* **Data**:
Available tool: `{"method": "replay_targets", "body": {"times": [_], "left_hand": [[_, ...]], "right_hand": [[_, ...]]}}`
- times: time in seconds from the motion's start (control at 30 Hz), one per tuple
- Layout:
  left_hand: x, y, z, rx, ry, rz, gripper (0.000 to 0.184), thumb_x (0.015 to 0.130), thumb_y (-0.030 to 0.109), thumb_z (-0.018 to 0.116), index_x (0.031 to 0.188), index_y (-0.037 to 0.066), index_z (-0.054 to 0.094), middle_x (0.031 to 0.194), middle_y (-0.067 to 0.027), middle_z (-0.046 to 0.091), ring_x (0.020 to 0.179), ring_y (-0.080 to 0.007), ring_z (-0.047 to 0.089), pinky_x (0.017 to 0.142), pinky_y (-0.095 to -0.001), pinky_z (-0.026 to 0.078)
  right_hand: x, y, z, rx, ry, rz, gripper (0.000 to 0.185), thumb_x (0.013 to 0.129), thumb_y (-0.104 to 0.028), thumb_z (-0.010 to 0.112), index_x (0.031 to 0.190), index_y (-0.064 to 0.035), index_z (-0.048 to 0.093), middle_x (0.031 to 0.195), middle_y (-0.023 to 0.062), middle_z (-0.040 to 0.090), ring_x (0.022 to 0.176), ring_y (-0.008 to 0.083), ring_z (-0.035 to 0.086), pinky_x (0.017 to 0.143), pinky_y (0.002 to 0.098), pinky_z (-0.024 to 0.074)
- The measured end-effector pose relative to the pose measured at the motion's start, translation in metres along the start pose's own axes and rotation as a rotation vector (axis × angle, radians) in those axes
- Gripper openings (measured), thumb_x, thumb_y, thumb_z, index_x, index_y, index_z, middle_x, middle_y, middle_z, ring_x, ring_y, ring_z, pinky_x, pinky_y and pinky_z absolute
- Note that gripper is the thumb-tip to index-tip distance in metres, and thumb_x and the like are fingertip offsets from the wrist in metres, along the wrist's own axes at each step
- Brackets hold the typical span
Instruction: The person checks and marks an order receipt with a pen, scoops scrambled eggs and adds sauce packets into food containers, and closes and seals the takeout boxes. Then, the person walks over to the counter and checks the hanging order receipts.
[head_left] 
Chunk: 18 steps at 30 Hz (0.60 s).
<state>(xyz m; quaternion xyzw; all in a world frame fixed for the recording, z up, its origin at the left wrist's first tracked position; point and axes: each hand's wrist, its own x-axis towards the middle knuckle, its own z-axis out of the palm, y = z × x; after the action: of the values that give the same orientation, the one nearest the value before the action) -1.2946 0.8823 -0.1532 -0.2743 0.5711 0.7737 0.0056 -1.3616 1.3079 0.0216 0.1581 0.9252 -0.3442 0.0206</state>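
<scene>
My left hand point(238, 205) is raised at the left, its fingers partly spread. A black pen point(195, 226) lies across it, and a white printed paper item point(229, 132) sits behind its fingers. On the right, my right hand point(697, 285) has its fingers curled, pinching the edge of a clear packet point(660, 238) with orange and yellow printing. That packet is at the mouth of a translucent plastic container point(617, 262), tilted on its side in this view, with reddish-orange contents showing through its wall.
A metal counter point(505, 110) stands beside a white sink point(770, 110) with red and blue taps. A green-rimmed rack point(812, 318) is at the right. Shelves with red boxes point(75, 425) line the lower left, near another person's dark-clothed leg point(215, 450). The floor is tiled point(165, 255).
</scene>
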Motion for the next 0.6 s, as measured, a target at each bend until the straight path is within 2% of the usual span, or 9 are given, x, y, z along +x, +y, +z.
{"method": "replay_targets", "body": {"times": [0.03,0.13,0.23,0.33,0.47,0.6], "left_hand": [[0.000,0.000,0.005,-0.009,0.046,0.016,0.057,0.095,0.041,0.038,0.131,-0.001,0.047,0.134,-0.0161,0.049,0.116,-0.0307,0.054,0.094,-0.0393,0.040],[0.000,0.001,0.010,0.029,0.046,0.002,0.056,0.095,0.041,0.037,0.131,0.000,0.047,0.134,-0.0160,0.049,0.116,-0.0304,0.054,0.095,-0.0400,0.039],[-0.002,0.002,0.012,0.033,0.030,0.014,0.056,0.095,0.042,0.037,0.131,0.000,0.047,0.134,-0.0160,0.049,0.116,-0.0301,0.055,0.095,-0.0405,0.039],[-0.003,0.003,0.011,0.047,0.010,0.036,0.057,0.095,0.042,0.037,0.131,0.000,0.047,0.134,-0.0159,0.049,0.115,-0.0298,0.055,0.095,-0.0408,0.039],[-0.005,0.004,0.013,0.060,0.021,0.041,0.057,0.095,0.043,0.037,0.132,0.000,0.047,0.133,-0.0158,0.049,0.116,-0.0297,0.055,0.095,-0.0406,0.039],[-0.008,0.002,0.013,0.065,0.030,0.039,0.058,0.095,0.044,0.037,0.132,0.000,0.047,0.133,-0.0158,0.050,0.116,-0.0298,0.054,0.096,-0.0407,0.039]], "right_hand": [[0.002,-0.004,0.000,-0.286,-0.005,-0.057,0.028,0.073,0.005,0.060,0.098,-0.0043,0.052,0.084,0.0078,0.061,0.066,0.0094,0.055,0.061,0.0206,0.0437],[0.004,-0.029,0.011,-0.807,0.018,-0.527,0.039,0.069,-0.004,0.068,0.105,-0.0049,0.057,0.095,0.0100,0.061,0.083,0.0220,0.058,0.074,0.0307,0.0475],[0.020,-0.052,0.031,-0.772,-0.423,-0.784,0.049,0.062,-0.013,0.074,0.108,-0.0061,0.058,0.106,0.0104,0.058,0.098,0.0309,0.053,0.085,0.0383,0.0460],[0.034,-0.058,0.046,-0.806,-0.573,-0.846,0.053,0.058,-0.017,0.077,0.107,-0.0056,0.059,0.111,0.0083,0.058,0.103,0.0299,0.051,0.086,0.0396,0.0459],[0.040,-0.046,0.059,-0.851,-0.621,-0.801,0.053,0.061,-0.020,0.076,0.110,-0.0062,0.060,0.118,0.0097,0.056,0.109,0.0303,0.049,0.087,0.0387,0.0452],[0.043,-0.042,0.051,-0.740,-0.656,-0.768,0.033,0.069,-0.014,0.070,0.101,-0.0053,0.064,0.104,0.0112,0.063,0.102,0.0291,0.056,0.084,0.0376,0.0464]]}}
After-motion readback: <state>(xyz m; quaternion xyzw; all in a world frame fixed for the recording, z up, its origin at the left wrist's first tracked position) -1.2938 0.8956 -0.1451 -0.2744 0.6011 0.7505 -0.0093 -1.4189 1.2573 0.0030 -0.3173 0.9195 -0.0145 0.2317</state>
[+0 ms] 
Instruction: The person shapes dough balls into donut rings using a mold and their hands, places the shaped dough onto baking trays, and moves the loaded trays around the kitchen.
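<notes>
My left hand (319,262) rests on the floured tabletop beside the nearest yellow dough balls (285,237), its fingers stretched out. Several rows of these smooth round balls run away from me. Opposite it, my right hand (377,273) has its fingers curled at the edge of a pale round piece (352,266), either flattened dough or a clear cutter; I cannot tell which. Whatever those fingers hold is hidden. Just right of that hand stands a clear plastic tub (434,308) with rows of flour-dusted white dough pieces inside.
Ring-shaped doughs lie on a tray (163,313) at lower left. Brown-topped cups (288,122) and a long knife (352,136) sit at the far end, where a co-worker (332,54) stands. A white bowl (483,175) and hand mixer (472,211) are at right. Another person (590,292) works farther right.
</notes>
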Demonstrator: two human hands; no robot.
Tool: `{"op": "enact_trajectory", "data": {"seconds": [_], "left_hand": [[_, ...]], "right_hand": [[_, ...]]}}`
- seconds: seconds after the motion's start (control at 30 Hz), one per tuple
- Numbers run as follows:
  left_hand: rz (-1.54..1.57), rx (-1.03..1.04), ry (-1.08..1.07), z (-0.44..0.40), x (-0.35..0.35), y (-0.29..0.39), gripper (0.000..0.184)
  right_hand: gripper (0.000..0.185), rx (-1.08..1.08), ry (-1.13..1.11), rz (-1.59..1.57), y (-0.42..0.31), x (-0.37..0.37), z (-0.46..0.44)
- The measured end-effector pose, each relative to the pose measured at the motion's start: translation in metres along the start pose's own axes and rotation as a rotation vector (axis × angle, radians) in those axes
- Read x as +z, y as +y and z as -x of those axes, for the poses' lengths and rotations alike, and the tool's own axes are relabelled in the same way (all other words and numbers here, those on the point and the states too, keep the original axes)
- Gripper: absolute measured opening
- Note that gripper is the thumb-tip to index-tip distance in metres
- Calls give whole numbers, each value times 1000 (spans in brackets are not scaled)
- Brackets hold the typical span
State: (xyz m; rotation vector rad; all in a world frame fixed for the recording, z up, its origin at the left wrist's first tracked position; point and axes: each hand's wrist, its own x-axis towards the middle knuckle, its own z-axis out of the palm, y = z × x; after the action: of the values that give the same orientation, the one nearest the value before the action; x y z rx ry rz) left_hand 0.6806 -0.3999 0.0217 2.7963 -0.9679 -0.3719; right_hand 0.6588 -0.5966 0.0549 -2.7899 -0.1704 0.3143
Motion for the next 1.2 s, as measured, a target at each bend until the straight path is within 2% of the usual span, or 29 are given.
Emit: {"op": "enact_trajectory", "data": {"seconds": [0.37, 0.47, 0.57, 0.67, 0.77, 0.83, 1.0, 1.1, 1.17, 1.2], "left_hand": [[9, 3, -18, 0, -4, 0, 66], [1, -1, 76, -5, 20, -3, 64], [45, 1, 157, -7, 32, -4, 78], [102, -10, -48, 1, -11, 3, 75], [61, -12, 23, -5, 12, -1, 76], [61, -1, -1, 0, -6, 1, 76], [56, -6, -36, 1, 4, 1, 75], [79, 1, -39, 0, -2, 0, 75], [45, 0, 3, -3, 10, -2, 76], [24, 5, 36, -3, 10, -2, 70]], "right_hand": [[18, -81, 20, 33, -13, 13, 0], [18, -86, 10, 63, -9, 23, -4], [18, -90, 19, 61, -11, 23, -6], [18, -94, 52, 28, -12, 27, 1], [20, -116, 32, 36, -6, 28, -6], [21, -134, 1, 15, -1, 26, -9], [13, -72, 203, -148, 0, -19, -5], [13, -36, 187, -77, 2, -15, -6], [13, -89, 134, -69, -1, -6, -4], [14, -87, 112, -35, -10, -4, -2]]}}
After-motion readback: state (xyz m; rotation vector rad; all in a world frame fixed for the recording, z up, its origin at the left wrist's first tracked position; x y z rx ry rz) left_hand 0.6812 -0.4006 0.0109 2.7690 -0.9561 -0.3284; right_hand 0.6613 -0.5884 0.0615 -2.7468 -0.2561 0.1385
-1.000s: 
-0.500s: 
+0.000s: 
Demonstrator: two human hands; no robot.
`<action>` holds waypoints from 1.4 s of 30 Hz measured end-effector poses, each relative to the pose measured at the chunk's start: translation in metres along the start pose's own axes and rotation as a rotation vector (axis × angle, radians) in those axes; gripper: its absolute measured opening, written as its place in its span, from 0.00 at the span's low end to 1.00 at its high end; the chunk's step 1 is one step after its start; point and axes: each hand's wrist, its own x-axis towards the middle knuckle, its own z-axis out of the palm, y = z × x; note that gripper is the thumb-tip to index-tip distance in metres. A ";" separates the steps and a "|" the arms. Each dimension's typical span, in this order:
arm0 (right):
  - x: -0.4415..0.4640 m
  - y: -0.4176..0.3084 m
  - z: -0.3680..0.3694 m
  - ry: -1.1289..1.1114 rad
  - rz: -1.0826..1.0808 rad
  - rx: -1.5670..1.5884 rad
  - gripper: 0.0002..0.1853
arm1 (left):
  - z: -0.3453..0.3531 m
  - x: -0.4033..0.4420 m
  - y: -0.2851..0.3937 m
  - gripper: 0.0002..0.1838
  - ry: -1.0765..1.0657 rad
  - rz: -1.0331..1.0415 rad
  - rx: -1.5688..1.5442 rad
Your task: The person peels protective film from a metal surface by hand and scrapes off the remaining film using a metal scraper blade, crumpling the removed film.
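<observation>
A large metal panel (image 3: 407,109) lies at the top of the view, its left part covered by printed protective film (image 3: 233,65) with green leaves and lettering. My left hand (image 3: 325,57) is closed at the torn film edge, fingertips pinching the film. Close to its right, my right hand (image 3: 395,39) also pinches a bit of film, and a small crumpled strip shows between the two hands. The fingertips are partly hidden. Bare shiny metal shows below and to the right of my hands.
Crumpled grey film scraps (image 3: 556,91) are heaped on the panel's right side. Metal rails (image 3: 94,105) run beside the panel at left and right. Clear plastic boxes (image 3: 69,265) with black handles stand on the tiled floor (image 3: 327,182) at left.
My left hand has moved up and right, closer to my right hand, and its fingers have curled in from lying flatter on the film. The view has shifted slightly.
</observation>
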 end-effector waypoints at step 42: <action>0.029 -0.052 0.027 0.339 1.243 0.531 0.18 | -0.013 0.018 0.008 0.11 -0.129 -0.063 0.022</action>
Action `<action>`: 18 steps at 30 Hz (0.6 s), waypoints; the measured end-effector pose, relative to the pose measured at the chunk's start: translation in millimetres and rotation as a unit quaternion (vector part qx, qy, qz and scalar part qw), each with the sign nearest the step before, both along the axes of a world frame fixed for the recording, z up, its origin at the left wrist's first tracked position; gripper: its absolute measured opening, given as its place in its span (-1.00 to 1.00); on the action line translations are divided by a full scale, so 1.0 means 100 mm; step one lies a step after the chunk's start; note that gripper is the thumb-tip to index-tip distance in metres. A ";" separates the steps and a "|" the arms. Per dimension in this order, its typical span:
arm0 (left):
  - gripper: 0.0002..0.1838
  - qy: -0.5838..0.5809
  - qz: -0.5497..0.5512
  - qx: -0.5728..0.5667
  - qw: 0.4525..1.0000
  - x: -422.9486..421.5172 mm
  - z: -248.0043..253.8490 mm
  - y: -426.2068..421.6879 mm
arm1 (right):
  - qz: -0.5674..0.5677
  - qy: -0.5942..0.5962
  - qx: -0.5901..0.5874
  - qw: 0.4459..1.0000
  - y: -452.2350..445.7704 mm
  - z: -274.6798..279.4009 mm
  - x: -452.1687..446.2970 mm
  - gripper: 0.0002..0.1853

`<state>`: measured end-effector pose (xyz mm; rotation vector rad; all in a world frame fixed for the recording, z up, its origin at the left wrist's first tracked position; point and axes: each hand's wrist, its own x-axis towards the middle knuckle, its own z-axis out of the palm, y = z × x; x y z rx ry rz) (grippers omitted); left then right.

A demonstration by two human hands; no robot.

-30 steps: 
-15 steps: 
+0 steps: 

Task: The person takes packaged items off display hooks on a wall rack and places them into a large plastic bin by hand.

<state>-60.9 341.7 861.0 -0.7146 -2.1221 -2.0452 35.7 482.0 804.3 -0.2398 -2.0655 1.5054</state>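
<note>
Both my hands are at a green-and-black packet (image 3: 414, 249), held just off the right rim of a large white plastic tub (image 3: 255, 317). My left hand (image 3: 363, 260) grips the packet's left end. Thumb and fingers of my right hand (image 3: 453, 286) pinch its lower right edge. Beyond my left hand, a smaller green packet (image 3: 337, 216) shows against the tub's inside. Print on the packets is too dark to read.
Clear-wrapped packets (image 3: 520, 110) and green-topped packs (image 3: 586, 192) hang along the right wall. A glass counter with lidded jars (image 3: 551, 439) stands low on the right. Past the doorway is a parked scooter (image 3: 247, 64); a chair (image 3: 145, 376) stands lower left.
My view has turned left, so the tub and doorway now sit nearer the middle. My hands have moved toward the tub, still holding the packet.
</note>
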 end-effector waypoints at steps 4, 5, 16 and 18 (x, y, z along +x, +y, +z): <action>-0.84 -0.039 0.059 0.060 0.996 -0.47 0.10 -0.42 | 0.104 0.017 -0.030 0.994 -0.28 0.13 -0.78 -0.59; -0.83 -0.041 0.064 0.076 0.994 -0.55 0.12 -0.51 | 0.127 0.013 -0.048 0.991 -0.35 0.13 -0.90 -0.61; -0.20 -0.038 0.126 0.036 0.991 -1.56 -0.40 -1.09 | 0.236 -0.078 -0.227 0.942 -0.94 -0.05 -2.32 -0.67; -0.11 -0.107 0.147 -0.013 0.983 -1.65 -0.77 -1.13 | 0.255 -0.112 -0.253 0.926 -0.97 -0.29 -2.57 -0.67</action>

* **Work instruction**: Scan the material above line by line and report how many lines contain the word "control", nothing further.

* **Finished exercise**: 2